The battle over public morality is a daily one for many Egyptians—and the question of what women should wear has increasingly taken center stage. Critics say the Cairo University ban on the niqab—often misinterpreted as a sign of the wearer’s political leanings—is part of a wider movement by public institutions to control what women wear. In October’s elections, officials banned women from voting if they were wearing the niqab, while the prime minister’s elections adviser told international observers not to show up at polling stations in “hot shorts.” Last year, debates raged on social media over upscale Cairo venues that banned women wearing the hijab.
Wearing too little can get women into trouble too. When the newly appointed immigration minister, Nabila Makram Abdel Shahid, was sworn in as a Cabinet member this past September, a TV host criticized her for wearing short sleeves. Last April, belly dancer Safinaz (who goes by a single name) received six months in prison after being accused of “insulting the Egyptian flag” because she performed a dance while wearing a costume thought to resemble the national flag (she was acquitted in September). Last June, a Cairo court sentenced dancer Salma Al Foly to a year in prison with hard labor for “harming public morals” in a suggestive music video. The Egyptian Musicians Syndicate later banned revealing stage outfits.
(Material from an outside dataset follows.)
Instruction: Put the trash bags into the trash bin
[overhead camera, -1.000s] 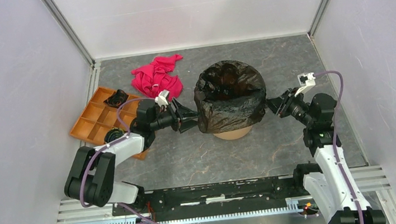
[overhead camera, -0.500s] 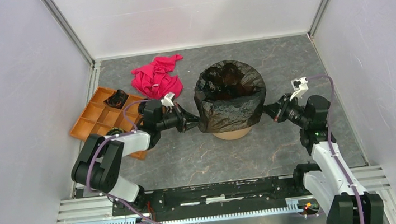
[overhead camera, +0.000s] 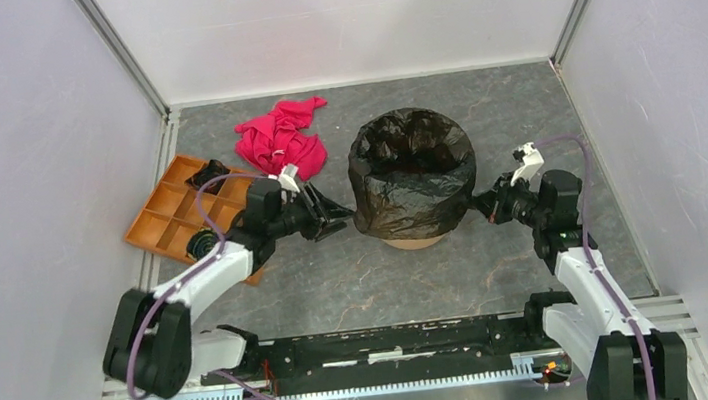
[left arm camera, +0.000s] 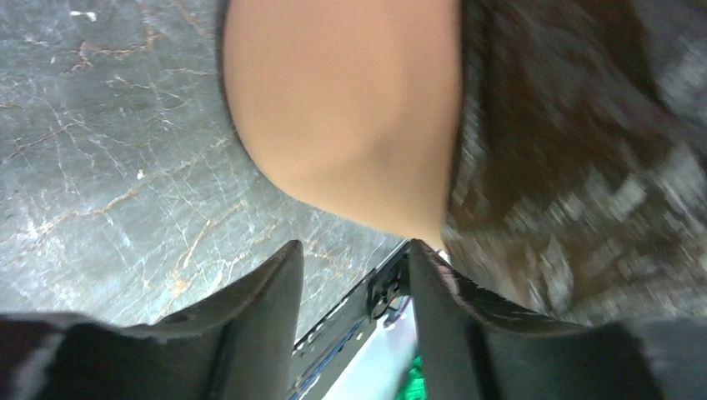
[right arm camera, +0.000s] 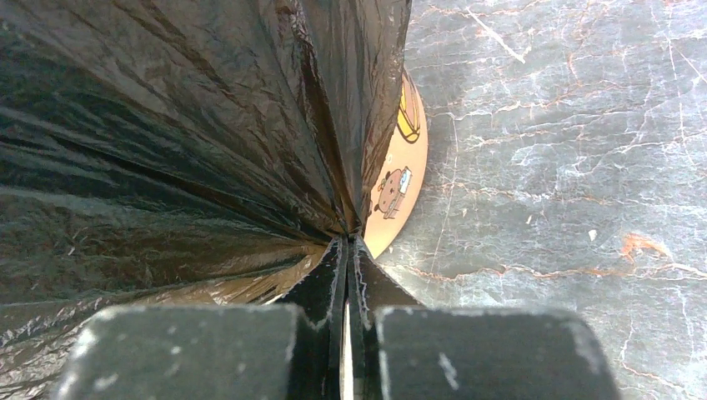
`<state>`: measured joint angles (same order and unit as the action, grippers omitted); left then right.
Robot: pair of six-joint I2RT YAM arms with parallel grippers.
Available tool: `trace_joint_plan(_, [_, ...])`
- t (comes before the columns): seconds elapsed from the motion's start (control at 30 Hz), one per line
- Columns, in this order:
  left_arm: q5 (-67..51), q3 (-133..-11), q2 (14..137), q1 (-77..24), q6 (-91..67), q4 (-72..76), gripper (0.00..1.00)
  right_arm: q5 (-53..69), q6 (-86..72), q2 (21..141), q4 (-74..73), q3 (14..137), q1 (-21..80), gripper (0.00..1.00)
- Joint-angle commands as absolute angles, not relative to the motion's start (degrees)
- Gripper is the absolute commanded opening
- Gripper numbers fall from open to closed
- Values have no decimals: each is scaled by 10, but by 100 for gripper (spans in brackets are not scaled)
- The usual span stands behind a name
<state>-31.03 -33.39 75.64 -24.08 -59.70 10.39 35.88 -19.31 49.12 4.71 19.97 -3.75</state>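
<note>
- The bag [overhead camera: 413, 178] sat over the bin [overhead camera: 415, 241] near the middle of the worktop [overhead camera: 359, 280]. Its mouth was folded over the rim and its skirt hung down the outside, leaving only the base bare.
- The right gripper [right arm camera: 346, 242] was closed on a pleat of the bag's film low on the bin's right side, and creases fanned out from the pinch.
- The left gripper [left arm camera: 354, 258] stood open just beside the bin's left wall, with nothing between its fingers [left arm camera: 258, 300] and touching neither bag nor bin.
- A black wad [overhead camera: 211, 173], probably another bag, lay in a far compartment of the tray [overhead camera: 161, 222] by the left edge. The cloth [overhead camera: 281, 138] lay toward the far edge.
- Risks, as I judged them:
  - With only one side held, a pull from the right could drag or tip the light bin instead of seating the film.
  - The thin film could stretch or tear at the pinch if pulled hard.
  - The unheld left side could ride up and slip off the rim.
  - The open left gripper, being so close, could knock the wall if it swung in.
</note>
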Motion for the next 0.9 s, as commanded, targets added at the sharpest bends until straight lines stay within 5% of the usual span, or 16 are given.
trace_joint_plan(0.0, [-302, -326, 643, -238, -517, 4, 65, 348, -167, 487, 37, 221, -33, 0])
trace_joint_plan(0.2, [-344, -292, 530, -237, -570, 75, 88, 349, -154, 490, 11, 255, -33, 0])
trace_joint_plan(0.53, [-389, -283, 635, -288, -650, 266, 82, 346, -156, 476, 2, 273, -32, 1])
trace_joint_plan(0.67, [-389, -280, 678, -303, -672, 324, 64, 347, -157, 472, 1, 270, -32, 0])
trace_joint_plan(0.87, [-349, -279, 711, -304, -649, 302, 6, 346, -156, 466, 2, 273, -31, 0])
If there is a model for how the government wants women to dress, it’s probably Egypt’s first lady, Intisar Amer, says Dalia Abdel Hamid of the Egyptian Initiative for Personal Rights. She favors the “Spanish-style” hijab, or head scarf, worn like a bandanna tied in a bun at the nape of the neck. Local news outlets have described her look as “conservative yet trendy” and “demure,” and have contrasted her with the “ultra-conservative” wife of Morsi, who wore a flowing veil.
Critics say the focus on public morals is an attempt to direct attention away from the growing conflict with jihadi militants and a struggling economy. El Sissi has spoken of his desire for Islam to undergo what he calls a reformation. “When Sissi talks about religious reformation, he wants religion to sound sensible and relevant,” says H.A. Hellyer of the Atlantic Council in Washington, D.C. “But he also wants it as much as possible to be a tool of the state.”
The government’s sartorial strictures may draw criticism, but polls suggest they are in line with public opinion. A University of Michigan survey in December 2013 found that only 14 percent of Egyptians believe women should be able to wear whatever they want. The survey found that 9 percent of Egyptians thought the niqab was the best way for a woman to dress, compared with 85 percent who favored one of several ways to wear the hijab. Only 4 percent said they thought women should wear their hair uncovered.
Even if they are in the minority, women who wear the niqab are insisting it is their right to dress as they wish. The plaintiffs in the suit against Cairo University say the ban infringes on their civil liberties. “They said there is a barrier to communication between students and professors. This is simply prejudice,” says one plaintiff, a professor who has taught at the Faculty of Medicine for 15 years while wearing the niqab. She asked to not be identified; the women involved in the court case have kept their identities secret from the media, fearing reprisals from the university for speaking out. “Their decision is political,” she adds.
The professor says the ability of students to see a teacher’s face has no bearing on that person’s effectiveness as a lecturer. Besides, she says, “In a lecture hall with 1,000 students and a male lecturer, I don’t think the people from the third row up can [even] see his face.”